[Start of Attachment]
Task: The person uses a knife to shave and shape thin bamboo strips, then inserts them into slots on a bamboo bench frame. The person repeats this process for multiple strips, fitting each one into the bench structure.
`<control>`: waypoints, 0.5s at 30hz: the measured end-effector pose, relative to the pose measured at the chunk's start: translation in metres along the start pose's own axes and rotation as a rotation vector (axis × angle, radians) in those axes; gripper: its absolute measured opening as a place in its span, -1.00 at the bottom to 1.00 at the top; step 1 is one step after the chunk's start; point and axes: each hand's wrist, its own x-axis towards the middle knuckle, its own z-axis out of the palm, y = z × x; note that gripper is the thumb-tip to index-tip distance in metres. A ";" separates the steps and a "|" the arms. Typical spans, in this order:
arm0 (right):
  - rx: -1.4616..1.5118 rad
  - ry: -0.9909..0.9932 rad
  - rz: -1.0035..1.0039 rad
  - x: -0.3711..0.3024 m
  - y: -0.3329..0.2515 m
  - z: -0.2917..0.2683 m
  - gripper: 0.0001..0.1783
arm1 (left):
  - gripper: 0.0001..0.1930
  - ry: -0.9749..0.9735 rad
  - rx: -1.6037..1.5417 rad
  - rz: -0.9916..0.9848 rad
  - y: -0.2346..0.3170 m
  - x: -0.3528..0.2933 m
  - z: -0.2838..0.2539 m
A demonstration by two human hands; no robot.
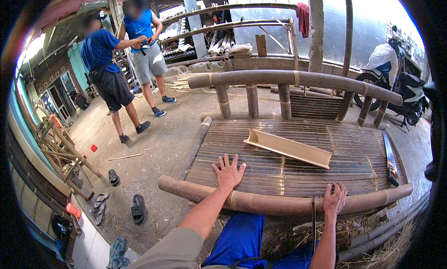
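My olive-grey sleeve [170, 248] and blue trousers [237, 238] lie closest, at the lower edge, below the thick bamboo front rail [274, 202] of the slatted tabletop [223, 138]; my left grip [229, 175] is open, palm down and fingers spread on the slats just past that rail, holding nothing I can see; my right grip [334, 199] is curled at the rail farther right, knuckles up, and I cannot tell whether it is closed around anything; a thin dark strip [314, 217] runs down across the rail just to its left. The split bamboo piece [288, 149] lies on the slats beyond both my grips, untouched, its pale hollow side up; it slants from its far end, up and to the right of my left fingertips, to its nearer end, a little beyond my right grip; a handsaw [389, 152] lies well to the right of my right grip, by the tabletop's right edge, its dark handle toward me; the raised bamboo backrest [293, 78] stands behind the split piece.
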 end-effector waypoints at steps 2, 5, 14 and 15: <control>-0.002 -0.002 0.000 0.000 0.000 0.000 -0.65 | -0.28 0.020 -0.003 0.009 -0.001 0.000 0.002; 0.000 -0.005 -0.003 0.000 0.001 0.000 -0.65 | -0.27 0.059 -0.007 0.027 -0.003 0.001 0.006; 0.013 -0.012 0.008 0.000 -0.001 -0.001 -0.64 | -0.28 0.071 0.003 0.031 -0.004 0.002 0.009; 0.013 -0.016 0.014 0.000 0.000 0.000 -0.63 | -0.28 0.073 0.006 0.034 -0.004 0.002 0.008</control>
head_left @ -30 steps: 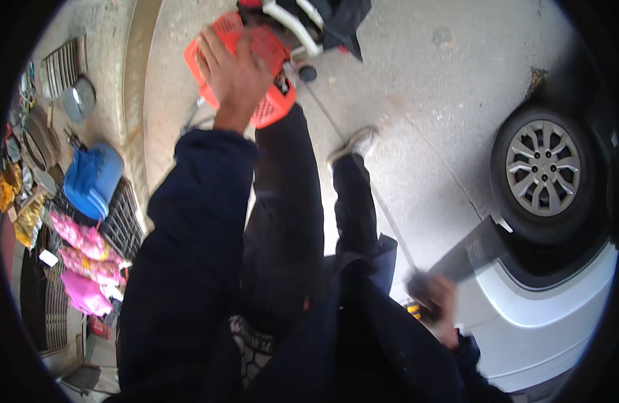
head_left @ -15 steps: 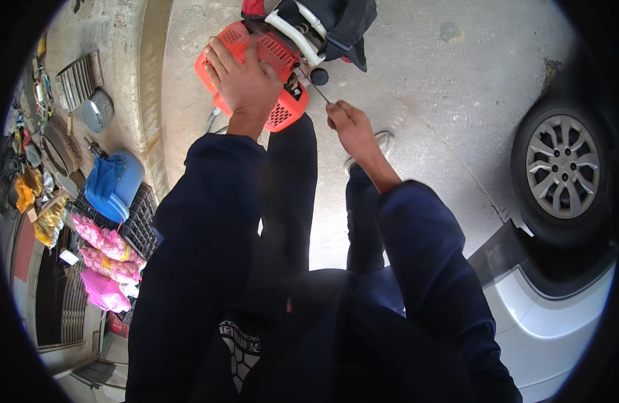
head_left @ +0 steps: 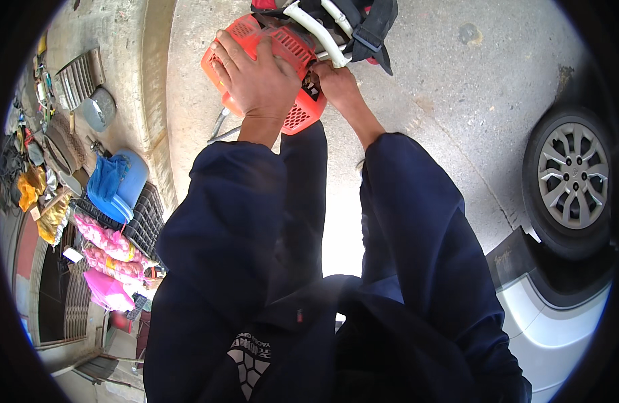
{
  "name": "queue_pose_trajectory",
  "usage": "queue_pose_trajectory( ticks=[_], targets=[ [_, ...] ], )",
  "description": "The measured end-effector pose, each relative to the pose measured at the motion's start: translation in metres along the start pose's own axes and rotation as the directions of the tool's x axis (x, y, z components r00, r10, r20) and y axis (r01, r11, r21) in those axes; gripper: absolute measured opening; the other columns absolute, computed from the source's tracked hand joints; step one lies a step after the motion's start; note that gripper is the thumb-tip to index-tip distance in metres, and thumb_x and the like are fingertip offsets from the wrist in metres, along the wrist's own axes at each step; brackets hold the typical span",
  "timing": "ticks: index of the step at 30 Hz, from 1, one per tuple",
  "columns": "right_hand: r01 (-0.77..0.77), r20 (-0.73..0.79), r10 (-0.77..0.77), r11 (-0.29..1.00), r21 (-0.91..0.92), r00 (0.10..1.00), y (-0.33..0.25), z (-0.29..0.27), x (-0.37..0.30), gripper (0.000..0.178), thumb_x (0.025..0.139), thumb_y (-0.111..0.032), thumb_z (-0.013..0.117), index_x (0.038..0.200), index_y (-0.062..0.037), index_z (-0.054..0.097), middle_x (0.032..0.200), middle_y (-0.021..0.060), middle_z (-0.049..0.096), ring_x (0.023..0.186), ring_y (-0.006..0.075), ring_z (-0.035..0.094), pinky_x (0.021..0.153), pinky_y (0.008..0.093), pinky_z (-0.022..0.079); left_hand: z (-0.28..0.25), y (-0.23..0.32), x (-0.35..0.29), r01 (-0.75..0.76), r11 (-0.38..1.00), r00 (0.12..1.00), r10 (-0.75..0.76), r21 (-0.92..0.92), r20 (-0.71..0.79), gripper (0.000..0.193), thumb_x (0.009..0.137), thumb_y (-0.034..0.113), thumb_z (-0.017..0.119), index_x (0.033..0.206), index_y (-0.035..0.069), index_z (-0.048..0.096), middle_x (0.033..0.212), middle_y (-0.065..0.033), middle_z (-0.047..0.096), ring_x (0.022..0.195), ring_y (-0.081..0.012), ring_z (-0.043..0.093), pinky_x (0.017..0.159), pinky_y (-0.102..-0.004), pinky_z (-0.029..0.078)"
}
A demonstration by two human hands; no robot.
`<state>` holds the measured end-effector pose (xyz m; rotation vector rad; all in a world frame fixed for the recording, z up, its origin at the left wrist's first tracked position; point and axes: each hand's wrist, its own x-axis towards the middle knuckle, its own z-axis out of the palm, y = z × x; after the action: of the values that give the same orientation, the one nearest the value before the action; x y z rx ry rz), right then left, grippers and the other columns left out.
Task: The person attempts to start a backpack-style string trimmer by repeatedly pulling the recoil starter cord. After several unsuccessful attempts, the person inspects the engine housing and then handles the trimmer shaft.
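A small engine with a red vented plastic cover (head_left: 300,117) sits in front of me at the top of the view. Flat across the top of that cover lies my left hand (head_left: 262,79), fingers spread. My right hand (head_left: 338,86) is closed close against the engine's right side. It holds the pull-cord handle, which its fingers hide; no stretch of cord shows. White frame tubes (head_left: 316,30) and a black strap with a buckle (head_left: 368,35) are attached beyond the engine. A grey hose (head_left: 220,123) curves out below its left side.
At right stands a car with a silver-spoked wheel (head_left: 573,176). A concrete ledge (head_left: 155,87) runs along the left. Beyond it are a metal dustpan (head_left: 79,80), a blue bucket (head_left: 133,178), a black crate (head_left: 148,225) and pink mesh bags (head_left: 111,235).
My right hand has moved up and left, back to the engine; the cord stretched between them is no longer visible. My left hand stays on the cover. The view has shifted slightly.
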<state>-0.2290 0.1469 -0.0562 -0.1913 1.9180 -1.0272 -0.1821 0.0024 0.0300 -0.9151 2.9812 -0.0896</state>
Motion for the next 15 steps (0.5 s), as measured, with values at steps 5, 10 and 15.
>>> queue_pose_trajectory(
  ticks=[5, 10, 15],
  targets=[
    [0.087, -0.028, -0.082, 0.963, 0.257, 0.996, -0.028, -0.033, -0.044, 0.029, 0.100, -0.024, 0.058, 0.084, -0.0023, 0.068, 0.082, 0.0128, 0.069, 0.076, 0.0288, 0.066, 0.074, 0.0352, 0.051, -0.002, -0.001, 0.000, 0.014, 0.999, 1.000, -0.013, -0.037, 0.027, 0.046, 0.089, 0.022, 0.061, 0.134, 0.016, 0.069, 0.156, -0.0429, 0.035, 0.145, -0.0646, 0.036, 0.118, -0.0639, 0.035],
    [-0.384, 0.067, 0.418, 0.745, 0.546, 0.906, -0.034, -0.066, -0.086, 0.030, 0.102, -0.024, 0.053, 0.082, -0.0029, 0.061, 0.069, 0.0000, 0.052, 0.066, 0.0122, 0.045, 0.060, 0.0326, 0.036, -0.002, -0.001, 0.000, -0.009, 0.999, 1.000, 0.009, -0.036, 0.001, 0.044, 0.089, 0.022, 0.061, 0.132, 0.014, 0.070, 0.157, -0.0428, 0.033, 0.145, -0.0643, 0.036, 0.118, -0.0644, 0.035],
    [-0.021, -0.108, 0.025, 0.999, 0.040, 0.994, 0.001, -0.012, -0.012, 0.031, 0.100, -0.026, 0.058, 0.091, 0.0005, 0.070, 0.082, 0.0193, 0.070, 0.080, 0.0350, 0.069, 0.075, 0.0412, 0.054, -0.002, 0.000, -0.001, 0.002, 1.000, 1.000, -0.002, -0.030, 0.016, 0.044, 0.090, 0.022, 0.060, 0.132, 0.013, 0.070, 0.158, -0.0429, 0.032, 0.145, -0.0640, 0.036, 0.118, -0.0651, 0.034]
  ],
)
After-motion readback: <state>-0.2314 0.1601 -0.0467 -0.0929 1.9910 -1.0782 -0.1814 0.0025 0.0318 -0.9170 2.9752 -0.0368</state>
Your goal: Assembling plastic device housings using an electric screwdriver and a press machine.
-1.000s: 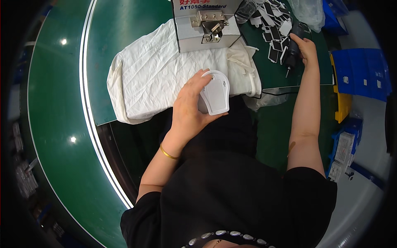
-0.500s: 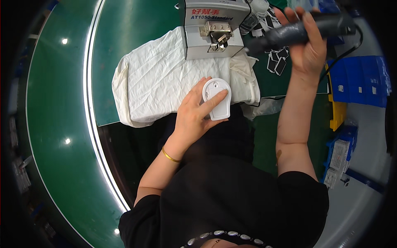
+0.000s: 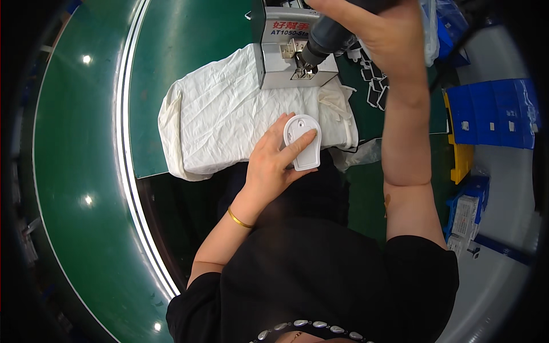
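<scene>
My left hand [image 3: 269, 166] is closed around a white plastic housing [image 3: 309, 155], round at one end and straight at the other, with its recessed face up and my finger laid across it. It is just over the near edge of a white cloth pad. Up at the top, my right hand [image 3: 394, 43] grips a dark electric screwdriver [image 3: 330, 35], whose upper body is cut off by the frame. The driver's tip points down into the metal pick-up slot of a grey screw feeder [image 3: 274, 57]; the bit itself cannot be made out.
The white cloth pad [image 3: 223, 114] covers part of the green table [image 3: 151, 143]. White-framed dark pieces [image 3: 374, 91] lie right of the feeder. Blue bins [image 3: 486, 117] and a yellow bin [image 3: 461, 160] stand at the right. A bright light strip [image 3: 123, 143] runs down the left.
My right hand has swung the screwdriver left, and its tip has gone from beside the feeder to the pick-up slot. My left hand keeps the housing almost where it was.
</scene>
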The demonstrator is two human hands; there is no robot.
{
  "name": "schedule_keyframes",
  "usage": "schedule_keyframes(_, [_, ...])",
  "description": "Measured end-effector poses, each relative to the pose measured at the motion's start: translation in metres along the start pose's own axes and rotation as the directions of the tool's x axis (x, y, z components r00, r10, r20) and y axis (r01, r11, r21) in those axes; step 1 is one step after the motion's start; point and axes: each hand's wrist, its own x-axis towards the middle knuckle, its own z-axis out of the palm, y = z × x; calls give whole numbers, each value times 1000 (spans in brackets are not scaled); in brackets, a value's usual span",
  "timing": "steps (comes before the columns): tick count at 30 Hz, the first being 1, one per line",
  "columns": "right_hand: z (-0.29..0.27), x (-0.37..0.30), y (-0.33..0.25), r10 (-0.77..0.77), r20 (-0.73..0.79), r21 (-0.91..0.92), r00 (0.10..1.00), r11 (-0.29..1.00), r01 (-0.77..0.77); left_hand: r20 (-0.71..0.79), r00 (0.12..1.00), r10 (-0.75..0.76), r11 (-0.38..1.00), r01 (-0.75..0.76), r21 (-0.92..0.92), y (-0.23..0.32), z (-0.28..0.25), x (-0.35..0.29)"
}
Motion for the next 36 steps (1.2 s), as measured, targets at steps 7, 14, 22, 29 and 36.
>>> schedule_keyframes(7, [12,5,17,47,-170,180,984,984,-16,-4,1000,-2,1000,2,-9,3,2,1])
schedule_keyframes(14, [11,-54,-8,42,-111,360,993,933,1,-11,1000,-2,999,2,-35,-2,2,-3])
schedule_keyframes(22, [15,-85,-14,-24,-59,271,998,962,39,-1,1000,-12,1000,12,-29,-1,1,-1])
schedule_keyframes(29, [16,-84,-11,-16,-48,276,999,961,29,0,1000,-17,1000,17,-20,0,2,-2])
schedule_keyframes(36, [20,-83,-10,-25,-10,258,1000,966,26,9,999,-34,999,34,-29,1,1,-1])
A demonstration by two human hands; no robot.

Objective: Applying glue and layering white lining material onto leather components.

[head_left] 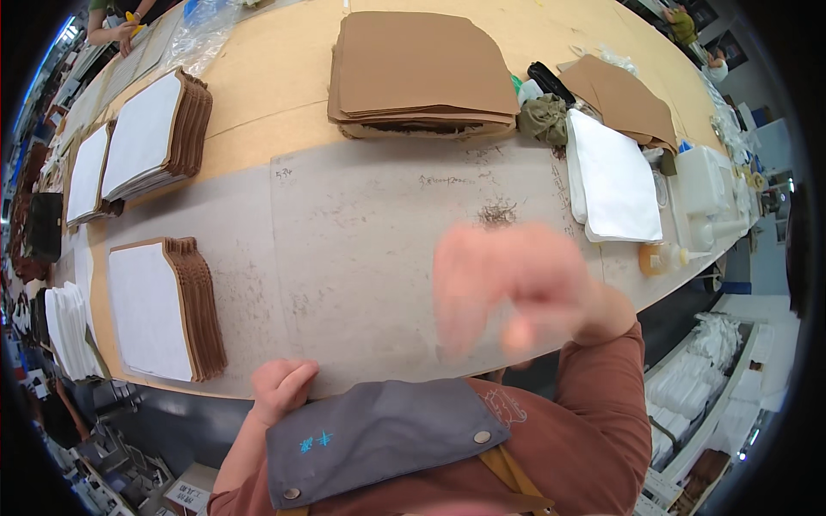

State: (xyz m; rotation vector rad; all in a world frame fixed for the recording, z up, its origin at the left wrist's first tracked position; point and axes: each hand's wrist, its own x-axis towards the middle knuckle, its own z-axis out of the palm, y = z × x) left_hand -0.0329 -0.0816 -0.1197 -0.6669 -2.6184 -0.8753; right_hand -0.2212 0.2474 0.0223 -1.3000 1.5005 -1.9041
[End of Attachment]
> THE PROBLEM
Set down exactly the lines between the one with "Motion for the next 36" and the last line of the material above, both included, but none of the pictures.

> RESULT OF THE EXERCISE
Motion for the next 36 steps (1.2 s), as measured, targets at steps 7, 14, 22, 29 and 36.
>>> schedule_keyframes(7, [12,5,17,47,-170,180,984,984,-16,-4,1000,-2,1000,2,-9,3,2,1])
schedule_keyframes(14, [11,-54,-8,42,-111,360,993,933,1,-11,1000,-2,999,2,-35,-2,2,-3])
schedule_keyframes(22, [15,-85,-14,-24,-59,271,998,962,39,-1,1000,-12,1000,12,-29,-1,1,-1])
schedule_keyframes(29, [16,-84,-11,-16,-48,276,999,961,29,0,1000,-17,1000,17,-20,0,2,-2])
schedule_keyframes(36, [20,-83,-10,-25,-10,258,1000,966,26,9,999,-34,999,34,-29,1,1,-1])
A demonstration by two human hands; no robot.

Objective: Applying glue and layering white lining material onto leather components.

[head_left] 

State: (xyz m; rotation vector rad; all in a world frame fixed for the recording, z up, its origin at the left wrist's first tracked position; point and axes: each hand's wrist, its own x-axis towards the middle knuckle, its own z-axis out of the palm, y = z × x) left_hand -0.0329 -0.0816 -0.1197 -0.6669 -2.6184 -0.8753; right_hand -0.2212 0.2474 0.0223 -1.3000 1.5005 -1.9041

The output requires nothing else.